ISO 13485 ISO 13485:2016 lists

ISO 13485:2016 lists the prerequisites for a quality management system for an organisation that

provides medical devices and related services and constantly demonstrates its eligibility to meet

customer and applicable regulatory requirement. The companies that areIso 13485:2016 certified

are involved in one or more of the stages like design and development, production, storage,

distribution, installation, servicing of medical design. This International Standard aims to allow global

alignment of suitable regulatory requirements for quality management systems applicable to

enterprises involved in one or more phases of a medical device's life cycle.

Suppliers or external parties who provide product, which includes QMS and related services can also

get ISO 13485:2016 certified. This global standard is mandatory in some countries.
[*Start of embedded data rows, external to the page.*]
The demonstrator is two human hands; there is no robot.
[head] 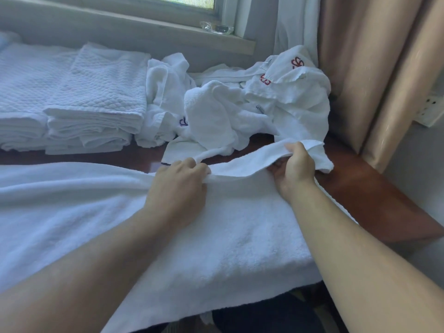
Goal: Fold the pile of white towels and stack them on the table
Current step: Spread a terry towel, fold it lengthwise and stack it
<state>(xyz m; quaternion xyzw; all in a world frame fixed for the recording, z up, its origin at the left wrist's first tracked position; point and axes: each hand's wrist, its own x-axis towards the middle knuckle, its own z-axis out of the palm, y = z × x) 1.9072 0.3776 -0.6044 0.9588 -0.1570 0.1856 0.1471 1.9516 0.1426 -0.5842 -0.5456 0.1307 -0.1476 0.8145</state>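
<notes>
Partway through — two stacks of folded towels (96,102) sit at the far left of the table (374,188), while a rumpled unfolded pile (252,102) waits at the far right. One large towel (168,236) lies spread across the near side; the left hand (180,186) and right hand (296,167) each pinch its far edge. Fold not yet made — several towels appear left.

window (192,1) — daylight | beige curtain (374,75) right | wall socket (430,109)
</notes>
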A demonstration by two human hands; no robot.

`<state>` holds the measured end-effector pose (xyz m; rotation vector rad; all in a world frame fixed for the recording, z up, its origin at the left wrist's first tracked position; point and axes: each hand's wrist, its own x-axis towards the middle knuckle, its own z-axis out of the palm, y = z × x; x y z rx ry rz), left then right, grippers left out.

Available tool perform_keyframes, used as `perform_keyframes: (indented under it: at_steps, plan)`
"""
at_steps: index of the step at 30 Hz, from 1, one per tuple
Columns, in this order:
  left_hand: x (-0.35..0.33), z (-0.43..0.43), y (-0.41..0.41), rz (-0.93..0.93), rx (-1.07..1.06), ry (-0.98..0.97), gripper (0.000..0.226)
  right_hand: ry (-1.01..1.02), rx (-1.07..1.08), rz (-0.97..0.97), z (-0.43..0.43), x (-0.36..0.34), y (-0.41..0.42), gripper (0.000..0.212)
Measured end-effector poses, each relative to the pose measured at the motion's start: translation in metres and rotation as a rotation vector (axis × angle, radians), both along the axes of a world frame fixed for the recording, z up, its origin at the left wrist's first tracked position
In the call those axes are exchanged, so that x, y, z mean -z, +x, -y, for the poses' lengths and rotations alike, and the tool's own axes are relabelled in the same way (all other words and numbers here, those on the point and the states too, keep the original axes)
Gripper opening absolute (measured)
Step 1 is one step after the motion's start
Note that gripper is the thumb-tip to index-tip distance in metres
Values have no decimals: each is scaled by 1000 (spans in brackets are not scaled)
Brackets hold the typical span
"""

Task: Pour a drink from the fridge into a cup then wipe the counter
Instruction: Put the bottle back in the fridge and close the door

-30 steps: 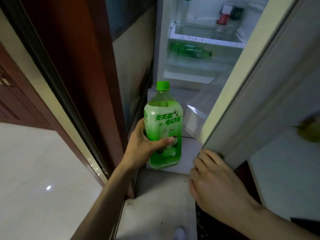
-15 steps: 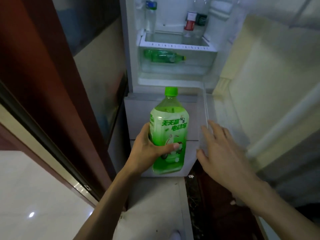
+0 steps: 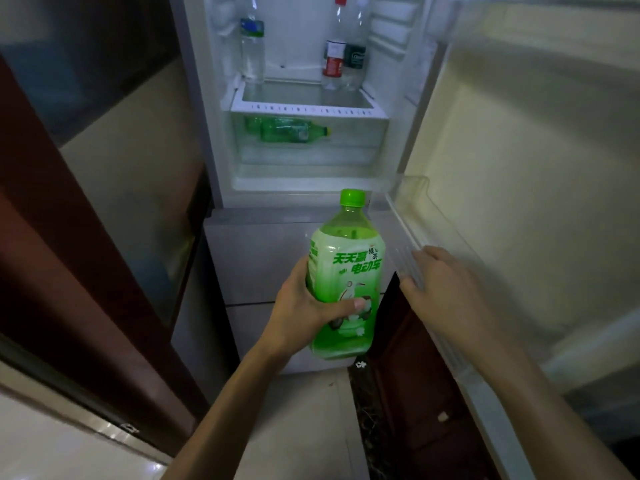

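a dark reddish wooden frame (image 3: pixel 86 271) is seen well to the left of the left hand (image 3: pixel 304 317), with a pale glossy floor (image 3: pixel 45 445) shown below it. the left hand is raised in front of the open fridge (image 3: pixel 207 98), and its fingers and thumb are wrapped round the lower half of a green tea bottle (image 3: pixel 346 289), the thumb being laid across the front of the label. the bottle is held upright in the air, clear of any shelf, and is nearly full of pale green drink; it is closed by a green cap (image 3: pixel 352 197). behind the bottle and the left hand, the grey lower drawers (image 3: pixel 259 258) of the fridge are shut. above both hands, a green bottle (image 3: pixel 287 129) is laid on its side in a clear bin, under a white shelf (image 3: pixel 304 109). on that shelf a clear bottle with a blue label (image 3: pixel 252 46) is stood at the left, and a red-labelled bottle (image 3: pixel 333 57) and a dark-labelled bottle (image 3: pixel 356 53) are stood together at the right. just right of the held bottle, the right hand (image 3: pixel 446 292) is stretched forward with the fingers nearly straight and laid against the clear rack (image 3: pixel 412 230) at the foot of the open fridge door (image 3: pixel 519 168); nothing is held in it.
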<state>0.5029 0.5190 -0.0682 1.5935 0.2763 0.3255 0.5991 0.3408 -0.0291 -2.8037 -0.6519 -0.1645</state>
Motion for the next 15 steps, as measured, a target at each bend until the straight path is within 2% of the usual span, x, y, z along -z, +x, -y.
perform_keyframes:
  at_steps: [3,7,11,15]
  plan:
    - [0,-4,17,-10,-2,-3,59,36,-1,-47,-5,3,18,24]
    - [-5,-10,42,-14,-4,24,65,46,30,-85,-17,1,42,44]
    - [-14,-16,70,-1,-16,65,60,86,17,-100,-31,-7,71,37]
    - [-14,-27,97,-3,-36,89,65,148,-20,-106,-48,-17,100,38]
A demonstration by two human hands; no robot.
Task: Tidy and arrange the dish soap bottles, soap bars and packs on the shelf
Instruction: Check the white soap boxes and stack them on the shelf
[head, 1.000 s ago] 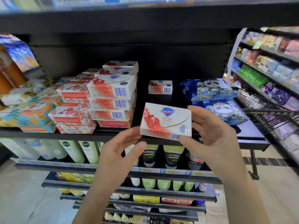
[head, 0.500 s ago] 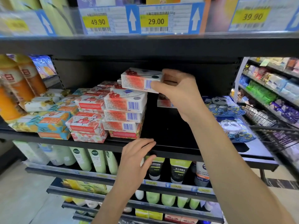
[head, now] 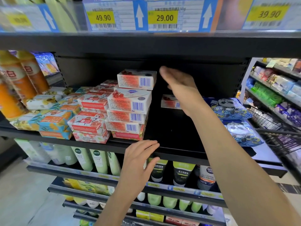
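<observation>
1. The red-and-white soap box, pinched in the right hand half a second ago, now lies released on top of the stack of like boxes.
2. The right hand is flat beside it, fingers straight, holding nothing.
3. The left hand, fingers loosely spread and empty, stays at the shelf front edge.
4. A lone soap box lies behind the right wrist.

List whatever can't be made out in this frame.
Head view:
Lone soap box: right part hidden behind the right hand.
Leftmost price tag: blurred, unreadable.
Orange bottles: cut off by the left edge.
Left hand: contact with the shelf edge unclear.
</observation>
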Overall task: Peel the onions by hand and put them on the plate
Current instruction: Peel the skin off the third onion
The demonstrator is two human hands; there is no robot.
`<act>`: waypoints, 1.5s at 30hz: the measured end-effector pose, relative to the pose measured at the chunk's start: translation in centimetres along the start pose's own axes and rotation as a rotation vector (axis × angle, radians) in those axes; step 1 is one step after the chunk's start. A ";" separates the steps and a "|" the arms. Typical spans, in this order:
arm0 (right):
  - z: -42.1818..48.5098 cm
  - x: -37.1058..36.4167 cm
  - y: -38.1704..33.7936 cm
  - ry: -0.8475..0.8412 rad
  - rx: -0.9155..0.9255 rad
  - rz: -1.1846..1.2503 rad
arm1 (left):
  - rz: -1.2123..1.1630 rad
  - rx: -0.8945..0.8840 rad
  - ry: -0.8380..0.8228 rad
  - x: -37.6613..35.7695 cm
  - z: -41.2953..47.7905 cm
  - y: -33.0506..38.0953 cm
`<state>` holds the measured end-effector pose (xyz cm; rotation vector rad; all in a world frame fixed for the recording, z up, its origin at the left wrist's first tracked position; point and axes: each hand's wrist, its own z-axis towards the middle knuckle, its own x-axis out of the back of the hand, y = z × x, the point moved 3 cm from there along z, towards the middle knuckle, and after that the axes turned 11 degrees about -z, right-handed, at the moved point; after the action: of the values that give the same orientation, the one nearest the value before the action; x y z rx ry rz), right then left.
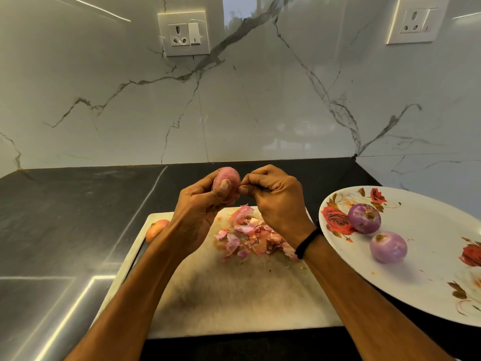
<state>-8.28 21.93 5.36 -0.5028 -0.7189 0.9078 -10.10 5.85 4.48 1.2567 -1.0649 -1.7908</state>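
Observation:
My left hand (200, 207) grips a pink-skinned onion (230, 178) above the far edge of the cutting board, thumb pressed on its front. My right hand (276, 196) is curled beside it, thumb and forefinger pinching the skin at the onion's right side. Two peeled purple onions (364, 218) (388, 247) lie on the white rose-patterned plate (429, 269) at the right. One unpeeled orange-brown onion (156, 229) sits at the board's left edge, partly hidden by my left forearm.
A pile of pink onion skins (250, 235) lies on the pale cutting board (234, 295). The board rests on a dark counter (65, 217) against a marble wall with two power sockets (183, 33) (416, 20).

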 end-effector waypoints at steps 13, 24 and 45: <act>0.1 0.1 0.0 0.082 -0.048 0.055 | -0.088 0.017 0.032 -0.8 -0.4 0.2; -0.5 -0.4 -0.1 0.205 0.122 -0.082 | -0.171 0.120 0.057 -0.9 -0.9 0.5; -0.7 -1.4 -0.5 0.071 0.131 -0.212 | -0.352 0.282 0.118 -1.5 -1.2 0.7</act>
<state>-8.07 20.43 4.69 -0.3340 -0.6306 0.7289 -8.42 6.59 5.44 1.7919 -1.1095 -1.8328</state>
The ISO 13485 is a process approach of quality management system. A process can be defined as any

action that accepts input and transforms it to output Frequently, the output of one operation

becomes the input to the next. The "process approach" refers to the implementation of a system of

processes within an organisation, as well as the identification and interactions of these processes,

and their management to create the intended outcome. When used as part of a quality

management system, this method emphasises the importance of:

a) comprehending and fulfilling requirements;

b) looking at processes from the standpoint of added value;

c) getting process performance results

The latest version ISO 13485 for ISO medical devices was developed on March 2016.Except when

otherwise stated, the requirements of ISO 13485:2016 apply to all companies, regardless of their

size or kind.

Audits can be carried out in three ways:

1. On-site audits take a full day to complete. The number of days required for an audit is

determined by various factors, including the organization's size, complexity, risk, and nature.
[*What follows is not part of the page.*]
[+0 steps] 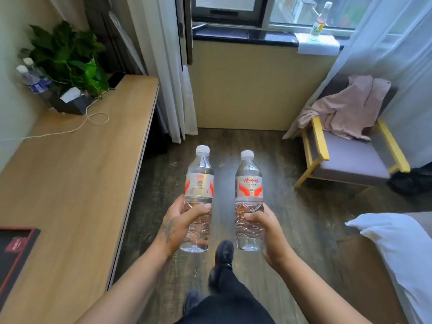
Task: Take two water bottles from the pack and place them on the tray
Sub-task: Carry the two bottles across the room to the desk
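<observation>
I hold two clear water bottles upright over the dark wood floor, each with a white cap and a white-and-red label. My left hand (181, 220) grips the lower body of the left bottle (199, 183). My right hand (266, 228) grips the lower body of the right bottle (249, 183). The two bottles stand side by side, a short gap between them. A dark tray with a red rim (22, 249) lies on the wooden desk at the far left edge, partly cut off. The pack is not in view.
A long wooden desk (77, 174) runs along the left, with a plant (67, 57), two more bottles (32, 78), a tissue box and a white cable at its far end. A chair with pink clothing (346, 141) stands right. A white pillow (397, 249) lies lower right.
</observation>
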A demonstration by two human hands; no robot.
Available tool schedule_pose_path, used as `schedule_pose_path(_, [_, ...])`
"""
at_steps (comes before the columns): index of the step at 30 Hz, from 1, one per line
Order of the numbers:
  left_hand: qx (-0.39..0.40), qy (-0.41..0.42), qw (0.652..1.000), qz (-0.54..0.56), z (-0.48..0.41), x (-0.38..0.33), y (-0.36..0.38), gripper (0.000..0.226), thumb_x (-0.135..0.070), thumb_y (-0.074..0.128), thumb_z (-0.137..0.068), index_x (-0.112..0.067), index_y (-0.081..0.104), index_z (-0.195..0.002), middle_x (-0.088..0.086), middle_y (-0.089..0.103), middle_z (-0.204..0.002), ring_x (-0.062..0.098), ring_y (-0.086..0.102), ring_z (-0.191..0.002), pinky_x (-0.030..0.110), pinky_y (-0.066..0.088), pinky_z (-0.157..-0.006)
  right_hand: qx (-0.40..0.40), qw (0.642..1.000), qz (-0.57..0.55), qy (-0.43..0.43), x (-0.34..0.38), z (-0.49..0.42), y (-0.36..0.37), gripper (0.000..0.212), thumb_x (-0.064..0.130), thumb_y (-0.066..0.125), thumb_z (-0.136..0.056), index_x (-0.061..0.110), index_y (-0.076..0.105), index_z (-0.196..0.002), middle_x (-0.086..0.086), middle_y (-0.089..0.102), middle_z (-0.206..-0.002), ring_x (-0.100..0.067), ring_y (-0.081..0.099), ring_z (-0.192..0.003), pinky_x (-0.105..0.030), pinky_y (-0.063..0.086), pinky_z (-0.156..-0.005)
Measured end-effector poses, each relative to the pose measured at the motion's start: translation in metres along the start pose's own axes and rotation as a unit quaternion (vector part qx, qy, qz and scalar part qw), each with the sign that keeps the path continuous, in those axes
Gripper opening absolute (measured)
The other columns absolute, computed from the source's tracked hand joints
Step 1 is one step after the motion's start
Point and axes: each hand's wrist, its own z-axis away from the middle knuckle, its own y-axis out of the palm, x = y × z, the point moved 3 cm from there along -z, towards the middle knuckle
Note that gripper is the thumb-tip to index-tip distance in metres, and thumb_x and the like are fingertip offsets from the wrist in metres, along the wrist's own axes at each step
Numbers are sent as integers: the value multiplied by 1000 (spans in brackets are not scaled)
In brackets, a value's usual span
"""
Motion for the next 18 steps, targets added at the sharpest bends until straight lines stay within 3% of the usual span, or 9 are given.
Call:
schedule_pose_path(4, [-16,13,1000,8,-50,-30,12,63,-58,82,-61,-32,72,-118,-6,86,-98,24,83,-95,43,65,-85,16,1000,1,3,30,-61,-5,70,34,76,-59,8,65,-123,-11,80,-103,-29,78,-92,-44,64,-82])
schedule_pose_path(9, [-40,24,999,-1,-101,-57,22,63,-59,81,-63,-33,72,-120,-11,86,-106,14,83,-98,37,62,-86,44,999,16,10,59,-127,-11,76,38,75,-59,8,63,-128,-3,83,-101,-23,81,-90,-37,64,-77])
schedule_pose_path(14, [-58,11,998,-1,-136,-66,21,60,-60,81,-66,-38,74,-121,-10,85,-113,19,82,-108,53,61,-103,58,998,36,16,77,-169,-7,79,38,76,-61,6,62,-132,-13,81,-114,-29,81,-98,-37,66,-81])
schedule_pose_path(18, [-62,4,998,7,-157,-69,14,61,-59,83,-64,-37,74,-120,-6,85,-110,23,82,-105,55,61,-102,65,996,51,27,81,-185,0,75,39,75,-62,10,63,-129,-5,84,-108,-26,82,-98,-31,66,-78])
For registrars to calculate audit time, the International Accreditation Forum (IAF) has

established standards.

2. Web meetings, teleconferencing, and electronic process verification can all be used to

conduct remote audits. Remote audits are less prevalent and, in most cases, ineffective

compared to on-site audits.

3. Internal audits are not usually synonymous with self-audits. You can ask your customer to

perform a self-audit to eliminate the need for them to use their resources while still

providing some assurance that you are following criteria.

What changes did the current revision of ISO 13485 bring to auditing?

Several additional clauses have been added to the ISO 13485:2003 and 2016 standards. The auditor

will be expected to check that the company fulfil these standards and all of the other requirements.

This is why, as the company begins their road towards ISO 13485:2016 certification, the company

should do a gap analysis to identify any potential nonconformities that might be present in these

areas so that you may resolve them prior to your certification assessment.